__PROBLEM TO SOLVE__.
The entries below hold a line with "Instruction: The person" and a line with "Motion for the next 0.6". Return those lines and all that lie between them, exactly and only.

__RECORDED DATA__.
——
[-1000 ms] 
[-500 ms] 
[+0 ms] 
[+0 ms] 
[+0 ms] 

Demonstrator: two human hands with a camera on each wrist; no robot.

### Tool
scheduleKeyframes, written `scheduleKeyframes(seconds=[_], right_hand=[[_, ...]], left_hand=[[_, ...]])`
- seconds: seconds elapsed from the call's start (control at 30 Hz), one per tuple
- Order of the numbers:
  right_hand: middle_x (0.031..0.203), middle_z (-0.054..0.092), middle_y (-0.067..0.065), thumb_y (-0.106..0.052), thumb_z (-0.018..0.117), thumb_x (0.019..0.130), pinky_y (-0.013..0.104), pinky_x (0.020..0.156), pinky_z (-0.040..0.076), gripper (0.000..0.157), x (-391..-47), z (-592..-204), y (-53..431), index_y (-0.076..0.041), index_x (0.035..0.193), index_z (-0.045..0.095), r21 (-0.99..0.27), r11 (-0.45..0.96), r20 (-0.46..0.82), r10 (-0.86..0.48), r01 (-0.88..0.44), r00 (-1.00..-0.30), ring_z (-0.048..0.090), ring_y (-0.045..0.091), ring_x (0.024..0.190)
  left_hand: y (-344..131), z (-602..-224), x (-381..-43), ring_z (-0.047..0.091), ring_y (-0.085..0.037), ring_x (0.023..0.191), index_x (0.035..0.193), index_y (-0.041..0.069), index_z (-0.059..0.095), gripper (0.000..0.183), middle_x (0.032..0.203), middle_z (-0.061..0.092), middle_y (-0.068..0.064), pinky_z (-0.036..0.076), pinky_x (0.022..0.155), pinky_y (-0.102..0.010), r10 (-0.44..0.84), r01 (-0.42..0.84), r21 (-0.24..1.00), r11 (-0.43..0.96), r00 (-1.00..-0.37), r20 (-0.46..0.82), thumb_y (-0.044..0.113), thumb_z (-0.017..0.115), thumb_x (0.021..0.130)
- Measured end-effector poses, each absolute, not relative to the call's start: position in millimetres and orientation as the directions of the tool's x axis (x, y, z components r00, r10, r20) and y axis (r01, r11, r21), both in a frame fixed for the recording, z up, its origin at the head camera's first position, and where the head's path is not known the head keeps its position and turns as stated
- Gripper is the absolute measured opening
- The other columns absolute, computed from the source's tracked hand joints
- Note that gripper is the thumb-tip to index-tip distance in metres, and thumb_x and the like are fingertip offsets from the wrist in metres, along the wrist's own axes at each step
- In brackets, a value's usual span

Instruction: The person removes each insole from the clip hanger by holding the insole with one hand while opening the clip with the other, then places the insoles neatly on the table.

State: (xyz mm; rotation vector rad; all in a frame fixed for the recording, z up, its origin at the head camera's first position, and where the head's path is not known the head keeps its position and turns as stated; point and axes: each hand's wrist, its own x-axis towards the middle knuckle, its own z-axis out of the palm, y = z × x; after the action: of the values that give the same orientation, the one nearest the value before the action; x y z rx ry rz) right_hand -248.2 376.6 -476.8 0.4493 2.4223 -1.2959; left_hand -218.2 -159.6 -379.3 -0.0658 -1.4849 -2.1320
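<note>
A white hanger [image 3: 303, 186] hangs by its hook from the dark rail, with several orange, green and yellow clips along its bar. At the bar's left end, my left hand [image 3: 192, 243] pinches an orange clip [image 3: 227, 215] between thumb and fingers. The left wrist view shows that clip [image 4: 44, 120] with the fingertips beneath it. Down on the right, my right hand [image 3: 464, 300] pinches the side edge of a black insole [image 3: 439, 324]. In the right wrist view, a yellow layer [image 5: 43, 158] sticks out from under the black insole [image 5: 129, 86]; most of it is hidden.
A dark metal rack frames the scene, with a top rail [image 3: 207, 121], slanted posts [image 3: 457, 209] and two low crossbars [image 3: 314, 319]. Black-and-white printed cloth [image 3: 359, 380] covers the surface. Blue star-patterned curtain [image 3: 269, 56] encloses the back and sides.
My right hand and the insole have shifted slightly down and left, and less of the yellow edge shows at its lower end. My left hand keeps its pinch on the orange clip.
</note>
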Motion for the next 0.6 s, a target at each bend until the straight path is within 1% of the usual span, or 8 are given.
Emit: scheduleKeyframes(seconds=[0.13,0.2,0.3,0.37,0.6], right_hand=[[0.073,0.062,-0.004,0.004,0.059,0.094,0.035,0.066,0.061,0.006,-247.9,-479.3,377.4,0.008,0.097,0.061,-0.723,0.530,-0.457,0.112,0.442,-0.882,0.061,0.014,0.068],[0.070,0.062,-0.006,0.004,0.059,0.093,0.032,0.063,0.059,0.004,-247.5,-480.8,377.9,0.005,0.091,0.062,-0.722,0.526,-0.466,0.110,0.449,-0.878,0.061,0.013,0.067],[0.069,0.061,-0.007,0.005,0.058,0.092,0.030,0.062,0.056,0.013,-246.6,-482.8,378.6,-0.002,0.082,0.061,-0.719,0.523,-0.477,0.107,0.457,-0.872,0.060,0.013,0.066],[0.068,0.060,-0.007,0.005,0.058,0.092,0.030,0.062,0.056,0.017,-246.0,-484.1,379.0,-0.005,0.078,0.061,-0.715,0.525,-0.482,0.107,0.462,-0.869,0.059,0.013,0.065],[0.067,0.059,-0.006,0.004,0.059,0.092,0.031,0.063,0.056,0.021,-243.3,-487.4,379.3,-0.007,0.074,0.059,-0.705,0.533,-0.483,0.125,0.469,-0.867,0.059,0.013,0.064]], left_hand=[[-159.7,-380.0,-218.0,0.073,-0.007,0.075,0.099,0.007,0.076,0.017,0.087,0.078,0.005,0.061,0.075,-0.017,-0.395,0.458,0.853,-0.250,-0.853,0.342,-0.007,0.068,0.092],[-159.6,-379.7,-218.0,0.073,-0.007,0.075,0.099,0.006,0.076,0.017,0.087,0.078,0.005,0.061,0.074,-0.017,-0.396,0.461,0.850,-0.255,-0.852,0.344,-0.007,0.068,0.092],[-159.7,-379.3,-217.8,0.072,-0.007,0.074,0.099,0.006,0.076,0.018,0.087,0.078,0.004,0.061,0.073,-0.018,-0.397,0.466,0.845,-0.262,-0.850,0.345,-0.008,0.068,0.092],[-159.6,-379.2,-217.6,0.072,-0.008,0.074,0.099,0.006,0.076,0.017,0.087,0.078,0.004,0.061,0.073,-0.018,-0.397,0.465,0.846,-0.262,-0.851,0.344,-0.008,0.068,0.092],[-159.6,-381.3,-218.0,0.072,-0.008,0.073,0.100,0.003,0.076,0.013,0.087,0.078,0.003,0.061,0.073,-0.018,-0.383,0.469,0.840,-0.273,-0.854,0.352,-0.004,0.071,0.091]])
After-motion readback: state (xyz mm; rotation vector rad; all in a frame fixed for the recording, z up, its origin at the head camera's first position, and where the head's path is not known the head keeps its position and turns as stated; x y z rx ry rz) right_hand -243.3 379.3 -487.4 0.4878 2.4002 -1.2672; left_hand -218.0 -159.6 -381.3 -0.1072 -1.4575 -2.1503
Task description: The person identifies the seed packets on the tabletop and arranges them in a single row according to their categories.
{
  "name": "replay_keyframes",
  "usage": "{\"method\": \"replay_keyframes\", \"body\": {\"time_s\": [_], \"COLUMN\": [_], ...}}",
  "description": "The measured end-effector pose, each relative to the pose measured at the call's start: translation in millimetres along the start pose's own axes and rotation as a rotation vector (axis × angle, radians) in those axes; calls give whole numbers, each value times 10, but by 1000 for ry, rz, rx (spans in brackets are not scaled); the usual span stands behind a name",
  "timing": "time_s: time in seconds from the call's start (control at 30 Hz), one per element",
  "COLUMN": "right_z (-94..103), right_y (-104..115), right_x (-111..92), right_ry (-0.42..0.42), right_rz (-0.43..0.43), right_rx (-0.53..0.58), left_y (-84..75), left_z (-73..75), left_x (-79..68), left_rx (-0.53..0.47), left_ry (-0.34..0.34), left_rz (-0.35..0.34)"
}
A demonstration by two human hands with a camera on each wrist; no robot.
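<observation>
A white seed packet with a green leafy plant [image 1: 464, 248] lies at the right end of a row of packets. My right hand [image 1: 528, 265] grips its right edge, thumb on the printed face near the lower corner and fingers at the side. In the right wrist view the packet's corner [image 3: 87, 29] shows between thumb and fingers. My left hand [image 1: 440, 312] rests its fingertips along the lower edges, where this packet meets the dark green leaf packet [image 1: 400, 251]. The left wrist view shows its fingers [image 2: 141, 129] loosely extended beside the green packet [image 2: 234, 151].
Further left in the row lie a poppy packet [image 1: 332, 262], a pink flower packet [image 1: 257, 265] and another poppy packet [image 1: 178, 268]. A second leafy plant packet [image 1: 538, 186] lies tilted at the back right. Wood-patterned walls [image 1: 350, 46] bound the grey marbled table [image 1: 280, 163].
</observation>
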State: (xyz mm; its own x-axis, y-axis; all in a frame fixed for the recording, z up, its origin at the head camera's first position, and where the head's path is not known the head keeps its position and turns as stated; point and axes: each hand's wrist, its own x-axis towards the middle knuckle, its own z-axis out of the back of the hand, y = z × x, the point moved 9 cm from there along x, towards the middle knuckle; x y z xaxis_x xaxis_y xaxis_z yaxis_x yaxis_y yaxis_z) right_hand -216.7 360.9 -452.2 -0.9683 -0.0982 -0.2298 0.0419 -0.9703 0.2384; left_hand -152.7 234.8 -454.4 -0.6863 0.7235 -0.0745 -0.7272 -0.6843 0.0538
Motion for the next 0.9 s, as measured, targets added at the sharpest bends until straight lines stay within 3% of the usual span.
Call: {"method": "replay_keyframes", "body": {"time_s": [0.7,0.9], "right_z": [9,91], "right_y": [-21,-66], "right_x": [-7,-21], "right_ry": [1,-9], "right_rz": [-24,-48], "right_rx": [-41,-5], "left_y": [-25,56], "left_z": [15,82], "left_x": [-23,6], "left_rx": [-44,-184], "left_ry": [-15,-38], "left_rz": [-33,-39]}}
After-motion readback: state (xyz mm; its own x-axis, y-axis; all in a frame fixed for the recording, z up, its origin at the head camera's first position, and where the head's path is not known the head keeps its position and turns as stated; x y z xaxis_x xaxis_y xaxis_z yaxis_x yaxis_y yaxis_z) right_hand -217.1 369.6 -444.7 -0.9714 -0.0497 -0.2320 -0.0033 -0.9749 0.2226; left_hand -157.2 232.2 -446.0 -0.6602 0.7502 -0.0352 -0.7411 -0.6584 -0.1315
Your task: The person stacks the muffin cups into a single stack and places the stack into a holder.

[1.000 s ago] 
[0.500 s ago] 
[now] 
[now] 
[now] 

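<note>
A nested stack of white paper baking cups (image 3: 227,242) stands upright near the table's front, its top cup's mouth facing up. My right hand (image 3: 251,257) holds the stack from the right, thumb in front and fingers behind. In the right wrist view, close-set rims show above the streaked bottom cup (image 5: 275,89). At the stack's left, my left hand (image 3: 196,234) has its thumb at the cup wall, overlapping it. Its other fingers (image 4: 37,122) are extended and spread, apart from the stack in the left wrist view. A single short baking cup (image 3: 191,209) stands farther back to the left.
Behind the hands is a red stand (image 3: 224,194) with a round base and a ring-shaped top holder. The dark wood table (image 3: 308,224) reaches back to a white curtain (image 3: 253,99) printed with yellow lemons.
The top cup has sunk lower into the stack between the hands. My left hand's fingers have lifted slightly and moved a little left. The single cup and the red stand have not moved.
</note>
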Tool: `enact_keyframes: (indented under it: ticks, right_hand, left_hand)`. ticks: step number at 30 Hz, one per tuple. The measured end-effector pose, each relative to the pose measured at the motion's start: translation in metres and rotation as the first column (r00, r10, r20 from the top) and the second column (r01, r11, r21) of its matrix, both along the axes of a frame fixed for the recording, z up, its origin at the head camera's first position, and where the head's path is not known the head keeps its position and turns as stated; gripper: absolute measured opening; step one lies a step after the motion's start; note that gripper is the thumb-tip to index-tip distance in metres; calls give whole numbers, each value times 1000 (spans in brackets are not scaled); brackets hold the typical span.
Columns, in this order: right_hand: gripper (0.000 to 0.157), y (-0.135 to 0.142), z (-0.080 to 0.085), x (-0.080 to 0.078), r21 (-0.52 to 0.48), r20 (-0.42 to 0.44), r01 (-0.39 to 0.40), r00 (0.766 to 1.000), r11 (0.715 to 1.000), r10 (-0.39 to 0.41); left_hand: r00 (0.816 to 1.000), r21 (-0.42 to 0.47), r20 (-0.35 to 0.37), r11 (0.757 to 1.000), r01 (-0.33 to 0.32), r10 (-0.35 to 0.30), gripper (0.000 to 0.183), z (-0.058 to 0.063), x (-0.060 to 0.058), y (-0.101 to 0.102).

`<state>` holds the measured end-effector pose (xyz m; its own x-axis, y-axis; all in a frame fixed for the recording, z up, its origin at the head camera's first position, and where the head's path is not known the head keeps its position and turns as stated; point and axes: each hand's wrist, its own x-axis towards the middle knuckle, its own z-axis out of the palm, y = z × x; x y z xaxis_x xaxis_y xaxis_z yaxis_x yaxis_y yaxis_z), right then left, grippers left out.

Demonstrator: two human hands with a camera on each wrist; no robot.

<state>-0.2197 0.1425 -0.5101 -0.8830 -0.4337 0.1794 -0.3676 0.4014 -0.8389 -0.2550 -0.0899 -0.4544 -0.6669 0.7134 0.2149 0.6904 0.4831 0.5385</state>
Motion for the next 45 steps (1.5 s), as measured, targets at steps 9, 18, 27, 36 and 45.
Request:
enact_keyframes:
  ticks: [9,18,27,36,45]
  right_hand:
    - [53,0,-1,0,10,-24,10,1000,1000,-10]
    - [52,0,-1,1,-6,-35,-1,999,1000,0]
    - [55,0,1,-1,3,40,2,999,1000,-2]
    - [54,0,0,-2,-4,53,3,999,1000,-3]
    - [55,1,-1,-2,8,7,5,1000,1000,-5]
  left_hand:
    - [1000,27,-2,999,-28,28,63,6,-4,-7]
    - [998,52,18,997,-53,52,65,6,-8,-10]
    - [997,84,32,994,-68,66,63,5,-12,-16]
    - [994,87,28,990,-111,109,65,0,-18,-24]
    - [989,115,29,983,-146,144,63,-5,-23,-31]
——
__YOUR SOLUTION__.
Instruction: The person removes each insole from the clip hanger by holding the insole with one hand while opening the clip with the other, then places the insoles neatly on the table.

State: (xyz mm; rotation vector rad; all in a frame fixed for the recording, z up, its origin at the head camera's first position, and where the head's path is not known the head keeps its position and turns as stated; point and axes: each hand's wrist, its own x-axis towards the middle knuckle, its own z-axis out of the palm, y = z × x; after the action: of the values that give the same orientation, the one nearest the value before the action; x y z rx ry rz) right_hand -248.2 376.6 -476.8 0.4493 2.4223 -1.2959; left_hand -218.2 -159.6 -379.3 -0.0658 -1.4849 -2.1320
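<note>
A white hanger [image 3: 303, 186] hangs by its hook from the dark rail, with several orange, green and yellow clips along its bar. At the bar's left end, my left hand [image 3: 192, 243] pinches an orange clip [image 3: 227, 215] between thumb and fingers. The left wrist view shows that clip [image 4: 44, 120] with the fingertips beneath it. Down on the right, my right hand [image 3: 464, 300] pinches the side edge of a black insole [image 3: 439, 324]. In the right wrist view, a yellow layer [image 5: 43, 158] sticks out from under the black insole [image 5: 129, 86]; most of it is hidden.
A dark metal rack frames the scene, with a top rail [image 3: 207, 121], slanted posts [image 3: 457, 209] and two low crossbars [image 3: 314, 319]. Black-and-white printed cloth [image 3: 359, 380] covers the surface. Blue star-patterned curtain [image 3: 269, 56] encloses the back and sides.
My right hand and the insole have shifted slightly down and left, and less of the yellow edge shows at its lower end. My left hand keeps its pinch on the orange clip.
</note>
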Motion for the next 0.6 s, a target at each bend until the straight path is within 1% of the usual span, or 8 are given.

This exercise is now done.